### Exercise description
All of the data should be copied exactly, with the pictures left out.

---

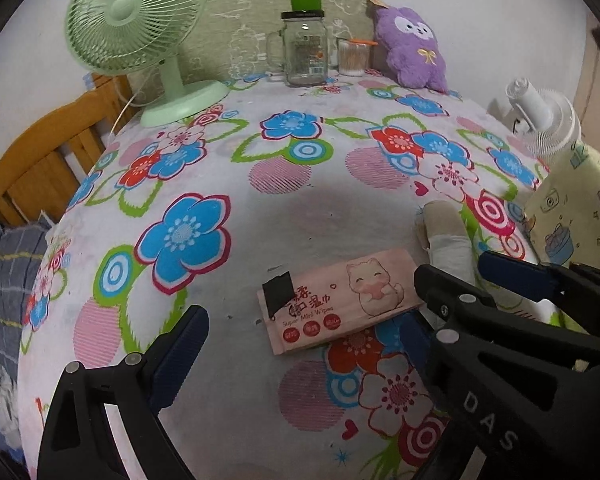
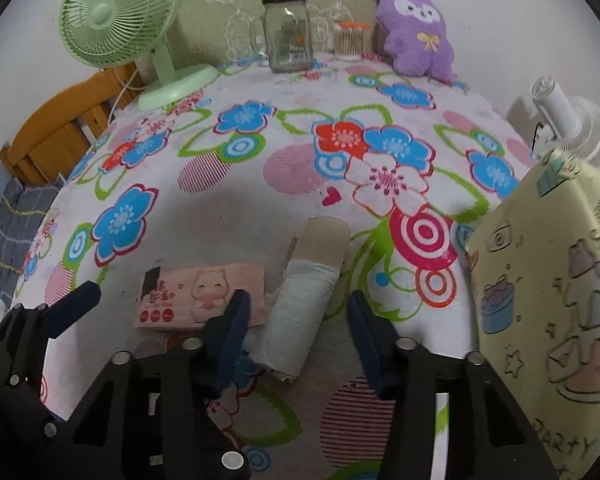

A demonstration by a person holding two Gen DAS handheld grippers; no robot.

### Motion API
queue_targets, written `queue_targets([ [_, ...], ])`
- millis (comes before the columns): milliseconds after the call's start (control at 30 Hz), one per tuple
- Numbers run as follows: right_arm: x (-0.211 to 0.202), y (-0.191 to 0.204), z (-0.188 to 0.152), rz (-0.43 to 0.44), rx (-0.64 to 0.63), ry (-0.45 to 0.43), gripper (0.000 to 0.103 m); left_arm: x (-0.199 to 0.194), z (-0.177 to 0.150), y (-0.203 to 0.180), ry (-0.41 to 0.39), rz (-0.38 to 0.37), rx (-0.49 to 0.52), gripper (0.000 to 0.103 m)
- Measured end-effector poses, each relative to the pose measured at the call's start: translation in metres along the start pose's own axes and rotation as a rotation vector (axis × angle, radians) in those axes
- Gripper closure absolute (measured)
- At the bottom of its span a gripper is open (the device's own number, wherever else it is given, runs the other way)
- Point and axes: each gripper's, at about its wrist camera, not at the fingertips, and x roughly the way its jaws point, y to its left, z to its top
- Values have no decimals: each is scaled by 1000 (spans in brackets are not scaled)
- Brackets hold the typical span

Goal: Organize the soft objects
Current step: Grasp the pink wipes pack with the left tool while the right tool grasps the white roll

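The tissue roll (image 2: pixel 300 312) is straddled by the open right tongs (image 2: pixel 296 332); closing is needed next. The left tongs (image 1: pixel 300 344) are held open.

Pale pink wet wipes pack (image 2: pixel 201 294) printed with a cartoon cat. Purple plush toy (image 2: pixel 417 38) with a yellow bow. Mint green desk fan (image 2: pixel 118 16). White tablecloth (image 2: pixel 260 208) patterned in blue, red and pink flowers. Pale yellow box (image 2: pixel 548 292) with doodles.
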Motion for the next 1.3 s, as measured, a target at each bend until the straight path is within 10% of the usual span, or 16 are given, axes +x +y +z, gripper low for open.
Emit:
queue_targets([
  [300,9,-1,5,1,-3,4,75,13,10,-7,6,-3,63,6],
  [800,12,-6,12,-20,18,-15,77,22,17,-8,-7,-58,49,13],
  [1300,1,-2,3,-25,11,-11,77,8,6,-9,19,-124,41,61],
])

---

### Solved exercise
A demonstration by a person holding two Gen DAS handheld grippers; no robot.

### Motion API
queue_targets, written `queue_targets([ [_, ...], ])`
- millis (comes before the columns): milliseconds after the call's start (control at 30 Hz), one per tuple
- Numbers run as follows: right_arm: x (-0.211 to 0.202), y (-0.191 to 0.204), z (-0.188 to 0.152), rz (-0.43 to 0.44), rx (-0.64 to 0.63), ry (-0.45 to 0.43), gripper (0.000 to 0.103 m); left_arm: x (-0.199 to 0.194), z (-0.177 to 0.150), y (-0.203 to 0.180), ry (-0.41 to 0.39), rz (-0.38 to 0.37), rx (-0.49 to 0.52), gripper (0.000 to 0.103 m)
- Measured end-effector poses, each relative to the pose measured at the call's start: translation in metres along the start pose's own axes and rotation as a rotation vector (axis × angle, radians) in those axes
- Gripper closure absolute (measured)
- At the bottom of its span a gripper is open (the device's own number, wherever else it is given, runs the other way)
- Point and axes: each gripper's, at about its wrist camera, not at the fingertips, and x roughly the way its jaws point, y to its left, z to its top
- Values have no decimals: each is scaled by 1000 (spans in brackets are not scaled)
- Brackets hold the typical span

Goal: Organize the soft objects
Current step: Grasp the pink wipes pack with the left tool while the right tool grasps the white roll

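The tissue roll (image 2: pixel 300 312) is straddled by the open right tongs (image 2: pixel 296 332); closing is needed next. The left tongs (image 1: pixel 300 344) are held open.

Pale pink wet wipes pack (image 2: pixel 201 294) printed with a cartoon cat. Purple plush toy (image 2: pixel 417 38) with a yellow bow. Mint green desk fan (image 2: pixel 118 16). White tablecloth (image 2: pixel 260 208) patterned in blue, red and pink flowers. Pale yellow box (image 2: pixel 548 292) with doodles.
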Motion for the next 1.3 s, as measured, a target at each bend until the straight path is within 10% of the usual span, or 16 are given, axes +x +y +z, gripper low for open.
Emit:
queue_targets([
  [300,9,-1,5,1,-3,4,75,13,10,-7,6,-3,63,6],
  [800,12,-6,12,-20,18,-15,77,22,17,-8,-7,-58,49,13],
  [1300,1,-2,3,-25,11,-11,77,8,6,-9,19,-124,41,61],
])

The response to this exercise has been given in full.